Al via oggi e domani a Larino le 'Olimpiadi della Lingua Italiana', manifestazione di eccellenza giunta alla decima edizione, organizzata dall'Istituto Superiore di Larino, sezione Licei. Quest'anno ben 131 scuole, di 14 diverse regioni, hanno partecipato alla preselezione per essere presenti alle semifinali di oggi. All'evento partecipano Istituti scolastici di ogni ordine e grado, trecento alunni e oltre sessanta docenti accompagnatori. Le Olimpiadi della Lingua Italiana sono una competizione a squadre, nata dieci anni fa, da un'idea della Prof.ssa Giuliana Fiorentino, docente di Linguistica dell'Università del Molise, e dell'attuale Dirigente Scolastico dell'Istituto Superiore di Larino Prof.ssa Lucia Vitiello. La gara coinvolge ragazzi dell'ultimo anno delle scuole primarie e secondarie di primo grado e gli studenti del secondo anno delle scuole secondarie di secondo grado. Organizzate da un comitato del Liceo "D'Ovidio" di Larino, Istituto che ospita l'iniziativa, le Olimpiadi si avvalgono di una commissione di esperti in materia e di insegnanti, anche di enti scolastici esteri, per stilare le prove che saranno somministrate ai partecipanti oggi pomeriggio, proprio nelle aule del "D'Ovidio". In contemporanea, presso il Centro sociale "Il Melograno", si svolgerà un seminario sulla didattica della lingua Italiana, al quale interverranno la Prof.ssa M. G. Lo Duca, dell'Università di Padova e la Prof.ssa C. De Santis, dell'Università di Bologna. Domani, sabato 22 aprile, presso il Park Hotel Campitelli di Larino, avranno luogo le gare finali tra le scuole che si sfideranno per il primo posto.
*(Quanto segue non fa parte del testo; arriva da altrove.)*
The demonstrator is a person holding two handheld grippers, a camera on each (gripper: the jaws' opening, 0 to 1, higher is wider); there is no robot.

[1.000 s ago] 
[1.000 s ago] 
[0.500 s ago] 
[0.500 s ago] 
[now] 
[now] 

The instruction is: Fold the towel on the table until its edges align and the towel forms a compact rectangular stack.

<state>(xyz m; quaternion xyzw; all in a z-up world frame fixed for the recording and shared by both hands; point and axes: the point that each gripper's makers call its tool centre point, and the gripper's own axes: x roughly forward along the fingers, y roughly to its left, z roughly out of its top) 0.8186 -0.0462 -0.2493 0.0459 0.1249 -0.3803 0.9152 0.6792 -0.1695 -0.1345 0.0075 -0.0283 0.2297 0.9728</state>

Componenti della giuria saranno i linguisti: Prof. Prandi (Università di Genova), Prof.ssa SeiKiera (Università del Molise), Prof.ssa Fiorentino (Università del Molise), Prof.ssa Lo Duca (Università di Padova) e la Prof.ssa De Santis (Università di Bologna). Le Olimpiadi della Lingua Italiana sono una nuova occasione per rilanciare in maniera ludica l'importanza della riflessione sulla lingua in tutti gli ordini scolastici e il lavoro di squadra tra alunni e docenti.